- YOUR TASK -
Keep the pictures out of your copy. Transcribe the records below exactly.

(Stored items)
-- -- --

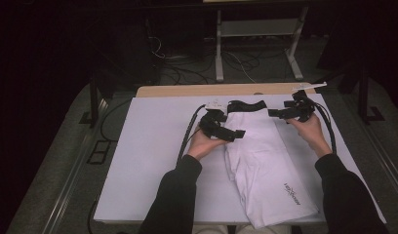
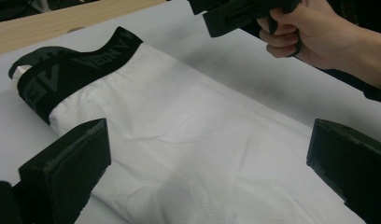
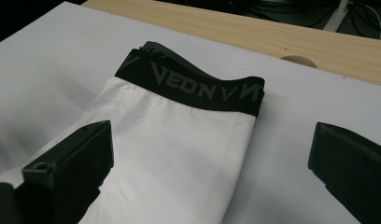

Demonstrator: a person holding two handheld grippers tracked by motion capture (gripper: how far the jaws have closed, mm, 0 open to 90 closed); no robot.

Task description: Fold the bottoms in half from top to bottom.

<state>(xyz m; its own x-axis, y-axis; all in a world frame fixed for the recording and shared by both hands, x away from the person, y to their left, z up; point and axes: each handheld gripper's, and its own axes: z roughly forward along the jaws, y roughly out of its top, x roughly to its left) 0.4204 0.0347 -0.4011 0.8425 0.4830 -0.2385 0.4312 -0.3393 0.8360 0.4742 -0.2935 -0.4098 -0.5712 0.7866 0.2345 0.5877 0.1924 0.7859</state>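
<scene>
A white folded garment (image 1: 265,170) with a black lettered waistband (image 1: 247,106) lies lengthwise on the white table cover (image 1: 148,156), waistband at the far end. My left gripper (image 1: 234,133) hovers over the garment's left edge, open, jaws wide with nothing between them; the left gripper view shows the white fabric (image 2: 179,135) below and the waistband (image 2: 72,70) beyond. My right gripper (image 1: 274,113) hangs open just right of the waistband, pointing left. In the right gripper view, garment (image 3: 170,154) and waistband (image 3: 193,86) lie ahead of its spread jaws.
A strip of bare wooden tabletop (image 1: 221,90) runs along the far edge. Black cables (image 1: 187,134) trail from both grippers over the cover. Behind the table are a white metal frame (image 1: 255,39) and floor cables. The person's other hand (image 2: 314,35) holds the right gripper.
</scene>
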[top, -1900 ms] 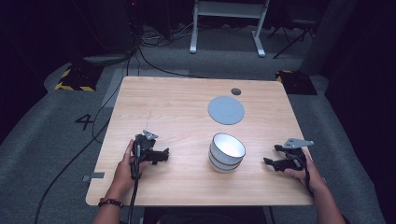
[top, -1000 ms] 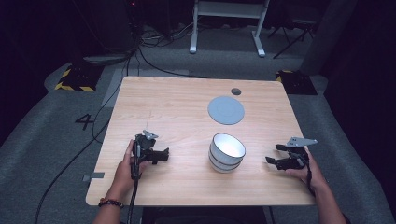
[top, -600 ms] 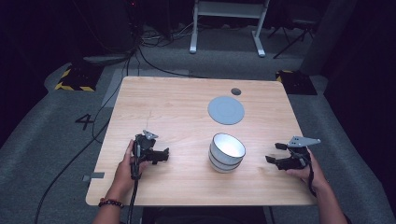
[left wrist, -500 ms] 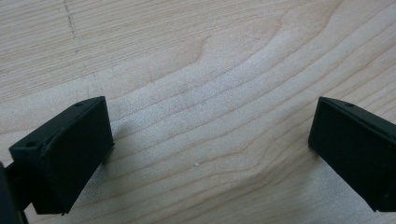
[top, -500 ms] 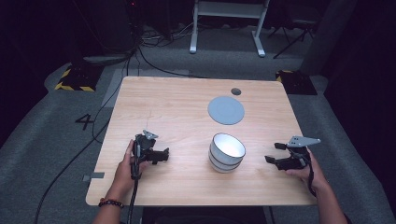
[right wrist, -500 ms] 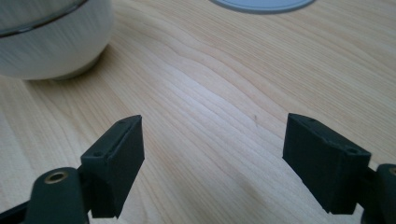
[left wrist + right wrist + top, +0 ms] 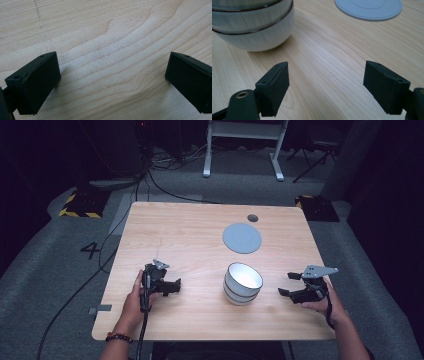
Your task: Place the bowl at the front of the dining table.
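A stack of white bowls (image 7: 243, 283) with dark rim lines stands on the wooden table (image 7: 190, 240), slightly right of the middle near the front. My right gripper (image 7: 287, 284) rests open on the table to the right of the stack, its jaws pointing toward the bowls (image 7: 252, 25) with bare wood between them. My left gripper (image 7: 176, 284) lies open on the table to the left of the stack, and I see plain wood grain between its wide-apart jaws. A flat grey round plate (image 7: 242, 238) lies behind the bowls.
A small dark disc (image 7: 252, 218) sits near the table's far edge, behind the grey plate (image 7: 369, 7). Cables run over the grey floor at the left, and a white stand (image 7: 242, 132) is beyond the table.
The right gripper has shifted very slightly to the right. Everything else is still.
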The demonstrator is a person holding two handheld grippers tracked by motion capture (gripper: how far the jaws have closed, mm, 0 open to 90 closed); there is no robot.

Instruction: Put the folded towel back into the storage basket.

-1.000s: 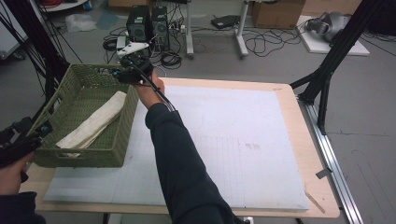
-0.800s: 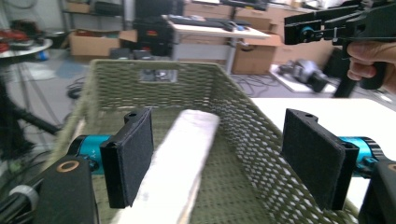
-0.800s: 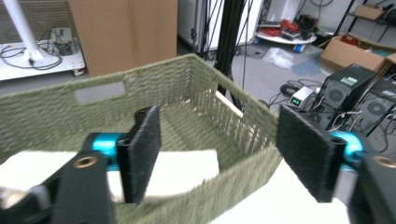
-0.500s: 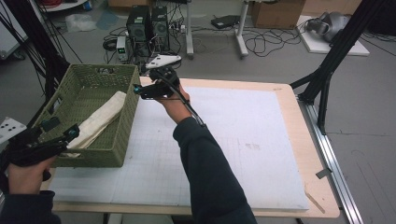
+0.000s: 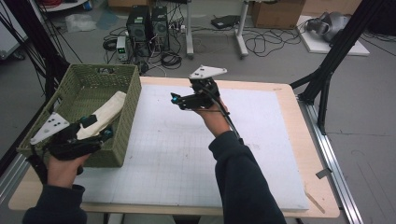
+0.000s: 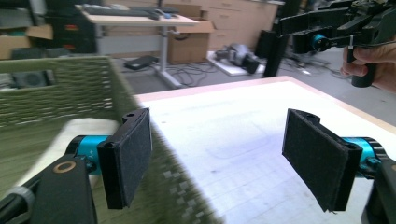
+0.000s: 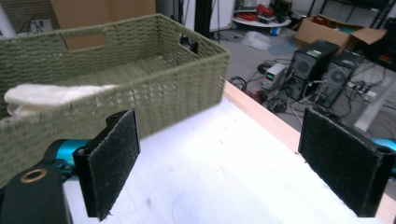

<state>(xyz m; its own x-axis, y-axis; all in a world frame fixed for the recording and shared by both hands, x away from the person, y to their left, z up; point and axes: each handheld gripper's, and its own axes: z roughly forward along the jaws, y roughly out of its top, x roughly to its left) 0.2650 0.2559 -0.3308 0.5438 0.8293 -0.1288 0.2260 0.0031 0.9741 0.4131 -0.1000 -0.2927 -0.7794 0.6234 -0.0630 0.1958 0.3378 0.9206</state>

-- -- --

- ANSWER BOX -
Demonstrator: a person holding two handheld grippers tracked by motion capture (gripper: how far the jaws have closed, mm, 0 open to 90 closed); no robot.

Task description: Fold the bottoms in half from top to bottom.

<state>(xyz m; its own x-axis, y-axis; all in a world frame fixed for the recording and shared by both hands, x away from the person, y to their left, z up; point and axes: each handheld gripper's, and its own axes: z roughly forward along the jaws, y roughly out of its top, x roughly to its left) 0.4204 0.0347 -0.4011 0.8425 0.4830 -0.2385 0.4312 -0.3393 0.8360 0.4742 -0.2935 -0.4098 -0.5712 0.7866 0.2345 0.5877 0.1924 0.7859</state>
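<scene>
A white folded garment (image 1: 265,170) with a black lettered waistband (image 1: 247,106) lies lengthwise on the white table cover (image 1: 148,156), waistband at the far end. My left gripper (image 1: 234,133) hovers over the garment's left edge, open, jaws wide with nothing between them; the left gripper view shows the white fabric (image 2: 179,135) below and the waistband (image 2: 72,70) beyond. My right gripper (image 1: 274,113) hangs open just right of the waistband, pointing left. In the right gripper view, garment (image 3: 170,154) and waistband (image 3: 193,86) lie ahead of its spread jaws.
A strip of bare wooden tabletop (image 1: 221,90) runs along the far edge. Black cables (image 1: 187,134) trail from both grippers over the cover. Behind the table are a white metal frame (image 1: 255,39) and floor cables. The person's other hand (image 2: 314,35) holds the right gripper.
</scene>
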[top, -1900 ms] 
[top, -1000 ms] 
[top, -600 ms] 
[left wrist, -500 ms] 
[top, -500 ms] 
[right wrist, -500 ms] 
[left wrist + right wrist + top, +0 ms] 
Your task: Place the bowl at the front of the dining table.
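A stack of white bowls (image 7: 243, 283) with dark rim lines stands on the wooden table (image 7: 190, 240), slightly right of the middle near the front. My right gripper (image 7: 287, 284) rests open on the table to the right of the stack, its jaws pointing toward the bowls (image 7: 252, 25) with bare wood between them. My left gripper (image 7: 176, 284) lies open on the table to the left of the stack, and I see plain wood grain between its wide-apart jaws. A flat grey round plate (image 7: 242, 238) lies behind the bowls.
A small dark disc (image 7: 252, 218) sits near the table's far edge, behind the grey plate (image 7: 369, 7). Cables run over the grey floor at the left, and a white stand (image 7: 242, 132) is beyond the table.
The right gripper has shifted very slightly to the right. Everything else is still.
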The demonstrator is a person holding two handheld grippers tracked by motion capture (gripper: how far the jaws have closed, mm, 0 open to 90 closed); there is no robot.

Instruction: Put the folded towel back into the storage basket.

-1.000s: 
-0.800s: 
-0.800s: 
-0.500s: 
+0.000s: 
+0.000s: 
+0.000s: 

<state>(xyz m; its own x-axis, y-axis; all in a world frame fixed for the recording and shared by both hands, x away from the person, y to their left, z up; point and axes: each handheld gripper's, and its own axes: z roughly forward along the jaws, y roughly out of its top, x roughly to its left) 0.2650 0.2559 -0.3308 0.5438 0.8293 -0.1288 0.2260 0.0031 0.9741 0.4131 -0.1000 -0.2927 -0.7794 0.6234 -0.0630 0.1958 0.3378 0.9206</state>

No further output is needed for the exercise.